### Required action
Restating every entry exactly is the whole task.

(Extracted data entries)
────────────────────

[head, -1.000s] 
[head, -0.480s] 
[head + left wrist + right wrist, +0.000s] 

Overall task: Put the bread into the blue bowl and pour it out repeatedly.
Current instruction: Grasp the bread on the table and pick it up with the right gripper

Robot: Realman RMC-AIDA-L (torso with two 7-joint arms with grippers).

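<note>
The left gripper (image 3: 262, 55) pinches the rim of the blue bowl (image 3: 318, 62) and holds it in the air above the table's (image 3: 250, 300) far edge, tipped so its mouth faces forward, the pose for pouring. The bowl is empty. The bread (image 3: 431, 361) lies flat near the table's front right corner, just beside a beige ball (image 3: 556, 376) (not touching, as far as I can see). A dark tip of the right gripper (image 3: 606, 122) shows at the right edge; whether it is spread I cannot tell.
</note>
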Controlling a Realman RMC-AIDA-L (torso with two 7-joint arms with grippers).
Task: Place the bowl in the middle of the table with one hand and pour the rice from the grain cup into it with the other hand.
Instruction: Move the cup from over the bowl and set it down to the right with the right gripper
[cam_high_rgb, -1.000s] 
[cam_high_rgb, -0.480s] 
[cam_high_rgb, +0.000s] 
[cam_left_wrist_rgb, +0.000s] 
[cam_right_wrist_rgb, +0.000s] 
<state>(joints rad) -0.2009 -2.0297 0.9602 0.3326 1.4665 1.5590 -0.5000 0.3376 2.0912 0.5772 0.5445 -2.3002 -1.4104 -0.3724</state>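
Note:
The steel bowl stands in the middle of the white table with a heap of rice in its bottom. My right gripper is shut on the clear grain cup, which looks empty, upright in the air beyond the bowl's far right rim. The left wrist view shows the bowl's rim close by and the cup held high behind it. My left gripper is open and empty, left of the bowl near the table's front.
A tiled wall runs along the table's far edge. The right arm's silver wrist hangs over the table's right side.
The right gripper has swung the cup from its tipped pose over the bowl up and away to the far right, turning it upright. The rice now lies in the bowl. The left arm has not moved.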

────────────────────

### Result for this exercise
[head, -1.000s] 
[head, -0.480s] 
[head + left wrist + right wrist, +0.000s] 

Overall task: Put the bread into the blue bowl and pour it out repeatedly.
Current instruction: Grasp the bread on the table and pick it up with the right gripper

Robot: Realman RMC-AIDA-L (torso with two 7-joint arms with grippers).

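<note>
The left gripper (image 3: 262, 55) pinches the rim of the blue bowl (image 3: 318, 62) and holds it in the air above the table's (image 3: 250, 300) far edge, tipped so its mouth faces forward, the pose for pouring. The bowl is empty. The bread (image 3: 431, 361) lies flat near the table's front right corner, just beside a beige ball (image 3: 556, 376) (not touching, as far as I can see). A dark tip of the right gripper (image 3: 606, 122) shows at the right edge; whether it is spread I cannot tell.
</note>
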Controlling a Realman RMC-AIDA-L (torso with two 7-joint arms with grippers).
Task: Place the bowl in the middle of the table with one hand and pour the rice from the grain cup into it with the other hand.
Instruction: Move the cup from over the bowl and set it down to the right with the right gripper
[cam_high_rgb, -1.000s] 
[cam_high_rgb, -0.480s] 
[cam_high_rgb, +0.000s] 
[cam_left_wrist_rgb, +0.000s] 
[cam_right_wrist_rgb, +0.000s] 
<state>(joints rad) -0.2009 -2.0297 0.9602 0.3326 1.4665 1.5590 -0.5000 0.3376 2.0912 0.5772 0.5445 -2.3002 -1.4104 -0.3724</state>
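Note:
The steel bowl stands in the middle of the white table with a heap of rice in its bottom. My right gripper is shut on the clear grain cup, which looks empty, upright in the air beyond the bowl's far right rim. The left wrist view shows the bowl's rim close by and the cup held high behind it. My left gripper is open and empty, left of the bowl near the table's front.
A tiled wall runs along the table's far edge. The right arm's silver wrist hangs over the table's right side.
The right gripper has swung the cup from its tipped pose over the bowl up and away to the far right, turning it upright. The rice now lies in the bowl. The left arm has not moved.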

The exercise requires nothing more than what has been given.